La Corte di giustizia della Comunità europea si è pronunciata, con riferimento al trasferimento mortis causa di un patrimonio forestale, contro la disposizione di diritto interno tedesco che riconosce l’esenzione da imposta di successione se il patrimonio forestale si considera esistente in Germania negandola, invece, laddove tale patrimonio non sia riconducibile al territorio dello Stato tedesco. Nella sentenza C-256/06 – Jäger, la Corte di giustizia della Comunità europea ha stabilito che tale disposizione è contraria alla libertà di stabilimento.
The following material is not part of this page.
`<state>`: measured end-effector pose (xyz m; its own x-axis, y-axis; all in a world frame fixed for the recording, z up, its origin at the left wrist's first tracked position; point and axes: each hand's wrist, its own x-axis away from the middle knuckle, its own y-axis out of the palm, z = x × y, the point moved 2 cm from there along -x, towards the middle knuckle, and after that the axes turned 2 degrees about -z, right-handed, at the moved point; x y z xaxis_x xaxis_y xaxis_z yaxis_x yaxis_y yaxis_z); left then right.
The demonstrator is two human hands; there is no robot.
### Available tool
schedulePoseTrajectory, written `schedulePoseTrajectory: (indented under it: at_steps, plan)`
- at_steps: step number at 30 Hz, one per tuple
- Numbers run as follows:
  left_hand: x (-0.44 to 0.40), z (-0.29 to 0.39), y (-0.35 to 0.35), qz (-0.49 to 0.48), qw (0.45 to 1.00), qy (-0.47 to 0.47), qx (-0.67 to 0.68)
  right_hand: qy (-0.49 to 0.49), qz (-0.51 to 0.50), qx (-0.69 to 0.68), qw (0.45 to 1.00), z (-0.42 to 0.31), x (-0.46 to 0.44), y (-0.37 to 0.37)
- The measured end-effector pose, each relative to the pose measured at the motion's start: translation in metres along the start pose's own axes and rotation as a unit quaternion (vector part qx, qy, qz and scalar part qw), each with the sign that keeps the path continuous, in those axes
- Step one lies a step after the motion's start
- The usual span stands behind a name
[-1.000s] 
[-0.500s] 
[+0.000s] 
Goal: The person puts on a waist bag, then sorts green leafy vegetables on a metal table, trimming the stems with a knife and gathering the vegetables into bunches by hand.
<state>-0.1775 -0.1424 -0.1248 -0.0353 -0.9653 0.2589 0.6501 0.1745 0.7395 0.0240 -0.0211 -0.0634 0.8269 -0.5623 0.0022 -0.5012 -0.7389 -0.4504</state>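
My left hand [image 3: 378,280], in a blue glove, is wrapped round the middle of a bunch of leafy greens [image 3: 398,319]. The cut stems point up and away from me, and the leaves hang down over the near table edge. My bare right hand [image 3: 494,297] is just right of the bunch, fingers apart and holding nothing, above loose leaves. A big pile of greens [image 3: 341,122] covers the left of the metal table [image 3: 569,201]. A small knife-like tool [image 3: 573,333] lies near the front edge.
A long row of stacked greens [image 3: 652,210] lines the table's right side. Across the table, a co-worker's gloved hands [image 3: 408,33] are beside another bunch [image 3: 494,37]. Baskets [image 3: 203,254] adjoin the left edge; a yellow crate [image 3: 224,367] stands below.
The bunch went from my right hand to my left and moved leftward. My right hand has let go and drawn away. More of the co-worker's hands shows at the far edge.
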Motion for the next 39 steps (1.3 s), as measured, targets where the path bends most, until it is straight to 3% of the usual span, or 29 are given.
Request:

Nella stessa sentenza, la Corte ha anche stabilito la irrilevanza dell’iscrizione al catasto locale di beni situati al di fuori del territorio dello Stato come condizione per riconoscere l’esenzione dall’applicazione dell’imposta di successione.

c) Rivalutazione del costo fiscale di un bene soggetto ad imposta di successione estera (art. 68, comma 6, del T.U.I.R.)

Si è rammentato come, ai fini Irpef, nel caso di acquisto per successione, si assume come costo il valore definito o, in mancanza, quello dichiarato agli effetti dell’imposta di successione (quindi un valore calcolato al momento del decesso). Tale valore fiscale, tuttavia, non può essere invocato nel caso di partecipazioni assoggettate ad imposta di successione in uno Stato estero: il che appare in contrasto con la libertà di stabilimento sancita dai principi di diritto comunitario.

Il caso della donazione di beni esteri da donante non residente a beneficiario residente

La donazione, effettuata all’estero, dal donante non residente in Italia (iscritto AIRE), a favore del beneficiario residente in Italia, avente ad oggetto una somma di denaro (non di modico valore) depositata su un conto deposito estero, non è soggetta ad obbligo di registrazione (art. 55 comma 1-bis del D.Lgs. n. 346/90) né al pagamento dell’imposta di donazione (art. 2 comma 2 del D.Lgs. n. 346/90). Questo è quanto ha affermato l’Agenzia delle Entrate con la risposta ad interpello n. 310/E/2019.

Nella risposta in commento viene chiarito, infatti, che l’art. 55 del D.Lgs. n. 346/90 disciplina le regole legate alla registrazione delle donazioni, rinviando alle norme sull’imposta di registro. Per effetto di queste disposizioni, quindi, devono essere registrati in Italia esclusivamente gli atti di donazione formati all’estero aventi ad oggetto beni immobili o aziende esistenti in Italia (art. 2 comma 1 lett. d) del DPR n. 131/86). Tuttavia, occorre tenere presente che non formalizzare un atto di donazione estero potrebbe essere problematico per la giustificazione dell’operazione (incasso del denaro proveniente dall’estero) per il soggetto beneficiario residente. Pertanto è opportuno valutare bene l’operazione sotto diversi profili.

Conclusioni

È opinione dello scrivente che, al fine di ridurre conflitti tra norme locali e principi comunitari, si debba innescare un processo tale da portare ad un’armonizzazione dell’imposta di successione a livello europeo o almeno all’individuazione di un level playing field.